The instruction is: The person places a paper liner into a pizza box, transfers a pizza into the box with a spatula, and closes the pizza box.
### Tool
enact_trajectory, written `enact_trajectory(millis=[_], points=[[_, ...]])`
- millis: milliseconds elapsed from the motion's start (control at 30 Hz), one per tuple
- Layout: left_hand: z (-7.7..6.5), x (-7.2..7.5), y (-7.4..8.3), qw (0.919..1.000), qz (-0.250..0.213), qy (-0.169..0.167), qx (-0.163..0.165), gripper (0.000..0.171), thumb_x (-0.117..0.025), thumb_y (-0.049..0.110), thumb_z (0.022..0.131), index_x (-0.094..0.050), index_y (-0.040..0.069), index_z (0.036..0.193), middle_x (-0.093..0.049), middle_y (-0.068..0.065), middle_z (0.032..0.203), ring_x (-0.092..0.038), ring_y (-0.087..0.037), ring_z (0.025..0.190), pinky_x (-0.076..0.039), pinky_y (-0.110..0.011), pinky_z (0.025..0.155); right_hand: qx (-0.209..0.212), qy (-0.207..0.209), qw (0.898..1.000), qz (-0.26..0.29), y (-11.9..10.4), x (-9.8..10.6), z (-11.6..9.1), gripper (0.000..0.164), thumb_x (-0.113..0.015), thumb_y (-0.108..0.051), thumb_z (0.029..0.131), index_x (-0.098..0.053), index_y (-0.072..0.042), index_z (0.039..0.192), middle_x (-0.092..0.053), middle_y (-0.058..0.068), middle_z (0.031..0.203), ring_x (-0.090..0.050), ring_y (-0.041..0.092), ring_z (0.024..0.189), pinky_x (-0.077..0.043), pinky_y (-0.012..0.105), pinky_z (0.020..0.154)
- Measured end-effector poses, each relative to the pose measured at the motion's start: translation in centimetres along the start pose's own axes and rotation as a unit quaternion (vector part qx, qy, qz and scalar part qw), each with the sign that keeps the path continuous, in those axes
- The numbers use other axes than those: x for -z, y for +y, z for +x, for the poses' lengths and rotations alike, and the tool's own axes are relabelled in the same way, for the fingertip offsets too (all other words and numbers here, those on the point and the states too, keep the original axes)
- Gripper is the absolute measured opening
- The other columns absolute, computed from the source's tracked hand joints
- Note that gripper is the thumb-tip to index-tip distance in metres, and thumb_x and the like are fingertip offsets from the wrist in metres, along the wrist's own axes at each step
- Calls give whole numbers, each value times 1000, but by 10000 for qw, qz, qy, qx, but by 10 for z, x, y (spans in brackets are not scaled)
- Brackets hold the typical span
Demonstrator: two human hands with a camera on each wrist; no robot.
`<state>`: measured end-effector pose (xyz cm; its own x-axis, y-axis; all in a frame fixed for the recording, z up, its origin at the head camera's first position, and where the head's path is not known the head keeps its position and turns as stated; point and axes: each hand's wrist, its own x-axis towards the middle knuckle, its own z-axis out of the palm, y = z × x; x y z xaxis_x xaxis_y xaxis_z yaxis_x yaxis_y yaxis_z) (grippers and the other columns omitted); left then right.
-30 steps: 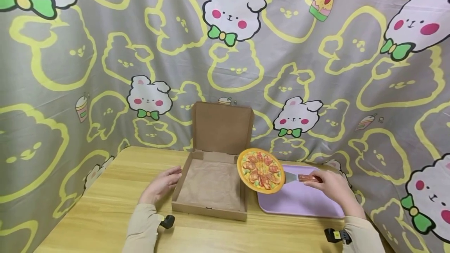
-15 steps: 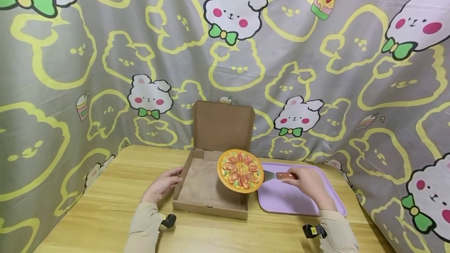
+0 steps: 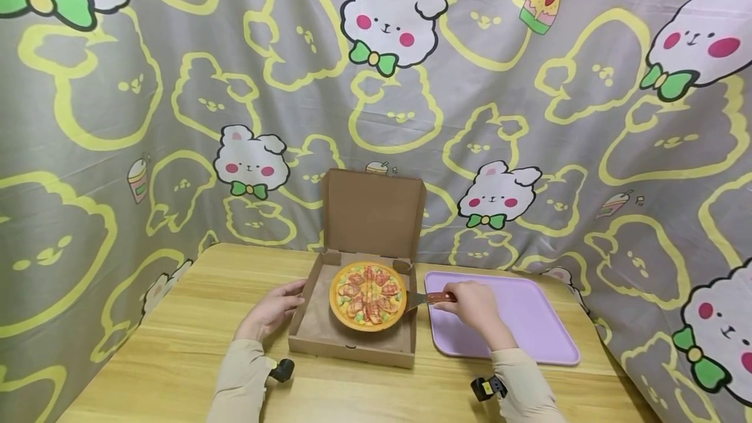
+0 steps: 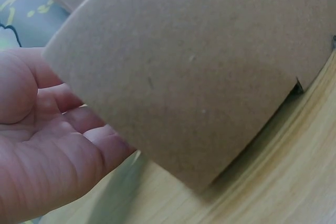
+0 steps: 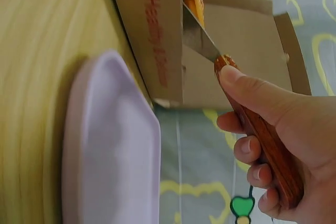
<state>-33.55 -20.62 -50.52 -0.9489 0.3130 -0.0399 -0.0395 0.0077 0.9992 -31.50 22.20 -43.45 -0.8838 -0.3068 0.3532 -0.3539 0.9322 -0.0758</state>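
My right hand (image 3: 472, 305) grips the brown wooden handle of a pizza server (image 5: 262, 135), thumb along its top. The server's metal blade (image 3: 416, 300) crosses the right wall of an open cardboard pizza box (image 3: 308, 325) and runs under a round pizza (image 3: 368, 296). The pizza has an orange rim and reddish toppings, and it appears over the box's floor, close to the right wall. At the box's left wall, my left hand (image 3: 271, 309) has its fingers extended; in the left wrist view the fingers (image 4: 105, 140) reach behind the cardboard side.
A lilac tray (image 3: 529, 318) lies on the wooden table (image 3: 194, 318), right of the box and under my right forearm. The box lid (image 3: 373, 214) stands upright at the back, in front of a patterned curtain (image 3: 399, 103).
My right hand has moved left with the server, carrying the pizza from above the tray's left edge to over the box. The left hand has stayed by the box's left wall.
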Motion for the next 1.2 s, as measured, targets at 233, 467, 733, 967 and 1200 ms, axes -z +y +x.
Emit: enact_trajectory(millis=[233,467,733,967,1200], points=[[-1,-1,0,10000,-14,47,50,58,-43,-2,97,-21,-10,150,-22,-32,156,-54,-26,123,-48,-24,93,35,-81,9999,-69,-16,-8,9,30,-81,-44,72,-62,-21,66,-52,-9,55,-44,12,52,-34,30,48],[-1,1,0,9999,-50,98,67,59,-44,-2,96,-21,-11,150,-22,-32,155,-57,-22,120,-48,-25,94,182,-68,9996,-190,-25,-8,16,31,-82,-42,72,-61,-20,64,-56,-8,56,-47,13,52,-39,32,49],[0,1,-1,10000,-39,60,20,58,-44,-3,96,-21,-11,149,-24,-33,154,-57,-21,119,-48,-23,92,409,20,9986,-331,-26,-12,21,38,-83,-42,68,-54,-19,62,-51,-9,55,-44,12,50,-36,31,46],[0,0,-1,9999,-22,123,42,59,-46,-2,96,-23,-11,149,-25,-32,154,-56,-24,121,-49,-24,93,183,-603,9979,-153,-29,-6,35,33,-84,-41,70,-59,-18,66,-57,-6,61,-46,13,53,-37,31,47],[0,-1,0,9999,4,99,60,58,-44,-2,97,-23,-10,149,-25,-32,155,-54,-26,124,-48,-25,94,365,-767,9948,-558,-33,9,46,34,-83,-44,71,-61,-19,63,-57,-6,58,-47,13,53,-37,32,46]])
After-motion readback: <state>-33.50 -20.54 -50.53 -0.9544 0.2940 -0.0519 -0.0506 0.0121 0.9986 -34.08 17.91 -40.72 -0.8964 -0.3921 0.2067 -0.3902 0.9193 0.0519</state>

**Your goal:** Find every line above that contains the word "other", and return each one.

**Reply to the exercise:**
- The numbers use other axes than those: x for -z, y for +y, z for +x, for the poses' lengths and rotations alike, and the tool's own axes are relabelled in the same way, for the fingertip offsets too (all other words and numbers here, those on the point and the states too, keep the original axes)
- The other columns absolute, computed from the source's tracked hand joints
`<state>`: measured end-effector pose (xyz cm; its own x-axis, y-axis; all in a frame fixed for the recording, z up, its origin at the head camera's first position, and where the head's path is not known the head keeps its position and turns as stated; point and axes: each hand's wrist, its own x-axis towards the middle knuckle, its own z-axis out of the palm, y = z × x; x y z xaxis_x xaxis_y xaxis_z yaxis_x yaxis_y yaxis_z) (grippers and the other columns omitted); left then right.

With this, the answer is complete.